▶ **GOAL OF THE EXERCISE**: Omit all pictures, then retype the data exactly as given.

▶ **DATA SEGMENT**:
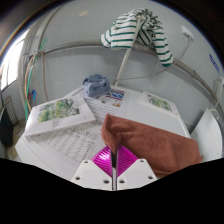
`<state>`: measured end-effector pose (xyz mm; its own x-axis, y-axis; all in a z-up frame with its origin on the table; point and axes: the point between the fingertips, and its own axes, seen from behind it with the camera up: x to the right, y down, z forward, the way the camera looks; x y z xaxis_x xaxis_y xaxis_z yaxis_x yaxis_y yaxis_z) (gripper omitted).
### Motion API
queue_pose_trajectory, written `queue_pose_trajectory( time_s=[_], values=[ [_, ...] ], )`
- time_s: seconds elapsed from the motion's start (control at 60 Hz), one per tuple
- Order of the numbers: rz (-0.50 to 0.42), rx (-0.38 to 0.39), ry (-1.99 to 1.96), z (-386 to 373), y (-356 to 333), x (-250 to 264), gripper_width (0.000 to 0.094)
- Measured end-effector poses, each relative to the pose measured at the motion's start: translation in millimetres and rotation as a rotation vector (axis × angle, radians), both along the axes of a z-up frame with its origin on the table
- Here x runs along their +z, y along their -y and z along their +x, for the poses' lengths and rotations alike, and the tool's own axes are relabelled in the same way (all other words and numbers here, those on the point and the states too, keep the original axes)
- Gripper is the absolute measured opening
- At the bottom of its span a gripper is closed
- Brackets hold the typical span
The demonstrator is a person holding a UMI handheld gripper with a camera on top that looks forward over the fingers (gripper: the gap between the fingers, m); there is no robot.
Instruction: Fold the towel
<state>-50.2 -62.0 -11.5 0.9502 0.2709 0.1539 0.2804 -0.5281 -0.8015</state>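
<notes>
A rust-brown towel (150,140) lies on the white table (60,148), spreading to the right of my fingers. My gripper (115,160) is shut, its magenta pads (104,158) pressed together on a thin edge of the towel that runs up from between them. The pinched corner of the towel rises just ahead of the fingertips.
Printed sheets (60,112) lie on the table's left and back. A blue-grey crumpled cloth (96,84) sits at the back. A green-and-white striped garment (140,32) hangs on a stand behind the table. A white chair edge (208,130) shows at the right.
</notes>
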Motion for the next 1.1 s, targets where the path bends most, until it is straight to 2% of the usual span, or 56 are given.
queue_pose_trajectory(
  time_s=[0.067, 0.167, 0.283, 0.367, 0.467, 0.533, 0.683, 0.75, 0.867, 0.917, 0.933, 0.967, 1.05, 1.067, 1.1],
  values=[
    [-0.004, 0.015, -0.019, -1.0, 1.9, 0.5, 0.0018],
    [-0.057, 0.017, -0.124, -6.8, 4.2, 10.4, 0.0012],
    [-0.006, -0.015, -0.244, 21.5, -2.3, 65.8, 0.0014],
    [0.030, -0.079, -0.305, 71.7, -9.2, 100.9, 0.0019],
    [0.041, -0.194, -0.349, 142.8, -12.7, 108.3, 0.0028],
    [0.011, -0.275, -0.341, 192.0, -10.9, 86.5, 0.0031],
    [-0.128, -0.479, -0.269, 267.6, 6.1, 14.3, 0.0032],
    [-0.076, -0.478, -0.286, 271.9, 0.5, 9.0, 0.0036],
    [-0.068, -0.523, -0.275, 272.8, 2.9, 11.2, 0.0050],
    [-0.069, -0.551, -0.273, 274.3, 7.4, 14.0, 0.0124],
    [-0.066, -0.561, -0.272, 274.6, 9.4, 16.9, 0.0244],
    [-0.050, -0.585, -0.262, 277.4, 16.6, 26.0, 0.0330],
    [0.012, -0.601, -0.235, 273.8, 41.0, 56.9, 0.0858],
    [0.019, -0.602, -0.229, 271.6, 48.6, 64.5, 0.0876],
    [0.035, -0.596, -0.225, 264.5, 62.1, 77.2, 0.0828]
  ],
)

▶ **RESPONSE FOR THIS EXERCISE**:
`<state>`: measured end-effector pose (xyz mm; its own x-axis, y-axis; all in a z-up frame with its origin on the table; point and axes: the point between the fingertips, and its own axes, seen from behind it with the camera up: x to the right, y down, z forward, the way the camera looks; x y z xaxis_x xaxis_y xaxis_z yaxis_x yaxis_y yaxis_z) (gripper omitted).
### Motion API
queue_pose_trajectory, written `queue_pose_trajectory( time_s=[_], values=[ [_, ...] ], )`
- time_s: seconds elapsed from the motion's start (control at 60 Hz), one per tuple
- Order of the numbers: rz (-0.50 to 0.42), rx (-0.38 to 0.39), ry (-1.99 to 1.96), z (-386 to 373), y (-356 to 333), x (-250 to 264), gripper_width (0.000 to 0.094)
- Measured end-effector poses, each relative to the pose measured at the motion's start: translation in millimetres and rotation as a rotation vector (axis × angle, radians), both along the axes of a z-up frame with its origin on the table
- Here x runs along their +z, y along their -y and z along their +x, for the poses' lengths and rotations alike, and the tool's own axes are relabelled in the same way (all other words and numbers here, those on the point and the states too, keep the original axes)
- Gripper is the absolute measured opening
- At the bottom of its span a gripper is closed
- Brackets hold the typical span
The demonstrator is a person holding a UMI handheld gripper with a camera on top that looks forward over the fingers (gripper: the gap between the fingers, m); there is no robot.
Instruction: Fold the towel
<state>-50.2 -62.0 -11.5 0.9502 0.2709 0.1539 0.2804 -0.5281 -0.8015</state>
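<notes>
A rust-brown towel (150,140) lies on the white table (60,148), spreading to the right of my fingers. My gripper (115,160) is shut, its magenta pads (104,158) pressed together on a thin edge of the towel that runs up from between them. The pinched corner of the towel rises just ahead of the fingertips.
Printed sheets (60,112) lie on the table's left and back. A blue-grey crumpled cloth (96,84) sits at the back. A green-and-white striped garment (140,32) hangs on a stand behind the table. A white chair edge (208,130) shows at the right.
</notes>
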Motion for the next 1.1 s, targets where the path bends most, until it is straight to 2% of the usual span, or 56 are given.
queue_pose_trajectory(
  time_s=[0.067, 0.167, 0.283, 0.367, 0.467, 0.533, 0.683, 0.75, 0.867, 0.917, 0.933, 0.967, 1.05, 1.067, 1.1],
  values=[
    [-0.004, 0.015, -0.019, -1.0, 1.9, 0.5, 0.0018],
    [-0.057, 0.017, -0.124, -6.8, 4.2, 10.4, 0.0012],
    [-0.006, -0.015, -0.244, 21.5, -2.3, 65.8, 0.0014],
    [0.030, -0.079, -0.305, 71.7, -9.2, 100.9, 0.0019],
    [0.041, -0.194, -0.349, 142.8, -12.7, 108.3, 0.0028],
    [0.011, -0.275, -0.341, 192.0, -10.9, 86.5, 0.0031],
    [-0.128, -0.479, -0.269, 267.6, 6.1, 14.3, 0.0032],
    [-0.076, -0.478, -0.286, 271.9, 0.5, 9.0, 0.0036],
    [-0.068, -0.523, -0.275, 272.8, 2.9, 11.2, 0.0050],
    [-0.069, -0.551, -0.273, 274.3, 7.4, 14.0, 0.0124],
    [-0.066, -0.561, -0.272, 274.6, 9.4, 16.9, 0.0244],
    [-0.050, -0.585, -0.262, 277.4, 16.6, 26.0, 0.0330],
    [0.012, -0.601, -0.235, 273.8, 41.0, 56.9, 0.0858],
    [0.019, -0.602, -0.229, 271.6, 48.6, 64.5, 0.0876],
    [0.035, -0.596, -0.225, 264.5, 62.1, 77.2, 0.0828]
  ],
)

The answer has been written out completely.